“嗬嗬!”胡言尷尬一笑,這個難度就有點大了。
男人適時地提醒他:“道長,那什麼時候去看我的孩兒?”
“擇日不如撞日,就現在吧!”
“哎,道長,等等我。”男人緊走幾步跟了上去。
出了門的胡言一陣瞎貓亂撞,男人上氣不接下氣地提醒著他:“道長,錯了錯了,不是那邊,是這邊。”胡言嫌腳力過於麻煩,燒了一張符,嘴裏念念有詞的念著一堆咒語,那男子跟他居然騰空飛了起來。這可把男子驚得魂飛,他,他是遇見活神仙了。
隻不過一恍神的功夫,兩人就來到菊花村的村口。
從空中下來的時候,男子眼睛瞪得銅鈴大,直愣愣地盯著村口的一棵枯樹,胡言乍一看枯樹上吊著的人,心叫不好。
他從布袋子裏掏出一張符點燃後朝那個方向一揚,那張符像是長了眼似的直劈向掛著一個女人粗布條,“嘩啦”一聲,吊著的人從半空中掉了下來。
胡言和男子飛奔過去,胡言一探那女人的氣息,一片冰涼,他撓頭:“遲了!”男子擰著眉捶手歎息,“哎,真是造孽呀!”
在胡言的追問下,男子說出了這個女人的來曆。
原來,這吊死的女人叫薛小容,她是從外鄉來到這裏的,想給她那幾日沒進過一粒米的母親討些吃食回去,一個人盲目地走了十幾裏地,前幾日就來過一次,在村子裏拿了些糧食供養她老母,沒想到過了幾日又來了。
但這也不是太平盛世。
菊花村每年進進出出的流浪漢不知道有多少,今兒來了這個,明兒去了那個,碰上心情好,能給點,碰上心情不好,那也是沒法兒的事。

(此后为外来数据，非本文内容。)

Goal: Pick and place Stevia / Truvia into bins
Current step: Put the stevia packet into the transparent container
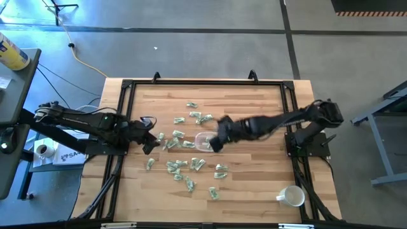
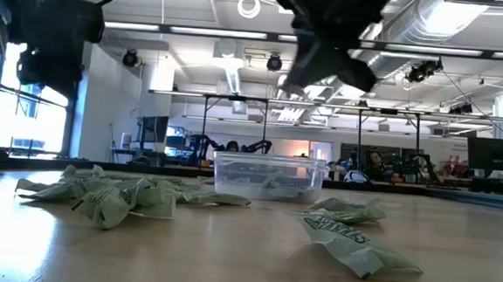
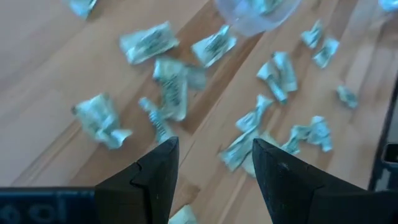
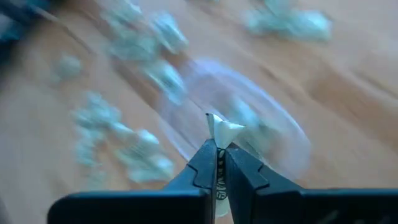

這個女人,村裏多數的人都見過她,上次討了不少糧食回去,沒想到才過幾日她又來了,這一次,村裏的人都收了同情心沒再搭理她。
她一個坐在村口坐了整整一宿。
天寒地凍,讓人看著著實可憐,這不,村裏的大壯瞞著老婆偷偷拿了一小袋糧食給那個女人,回家的時候被他老婆撞了個正著。
那是個撒潑打滾的破落戶兒,當時發生的事情他正好在場,記得非常清楚。大壯的老婆從外麵回來,還沒進屋,看到大壯擠到他麵前來:“往哪去?”
大壯一米七幾個的個頭,在他老婆麵前矮了一截似的縮著脖子:“沒往哪去?”他老婆生性多疑,見他低著頭就飛趕著往屋子裏鑽,鑽進去又衝出來,滿臉的火,不管人前人後揪著大壯一通臭罵:“你個有娘生沒娘養的,糧食呢?”
“沒了。”
“怎麼就沒了?”
“沒了就沒了,你咋那麼多話呢?”
“不可能,那是咱兩天的糧食,你個殺千刀的,吃獨食,我跟你沒完了。”她叫嚷著往中年漢子身上又是捶又是打。
旁邊看熱鬧的鄰居看不下去了,他很公正地說了一句公道話:“唉,唉,別打了,他沒吃,拿給村口那個女人了。”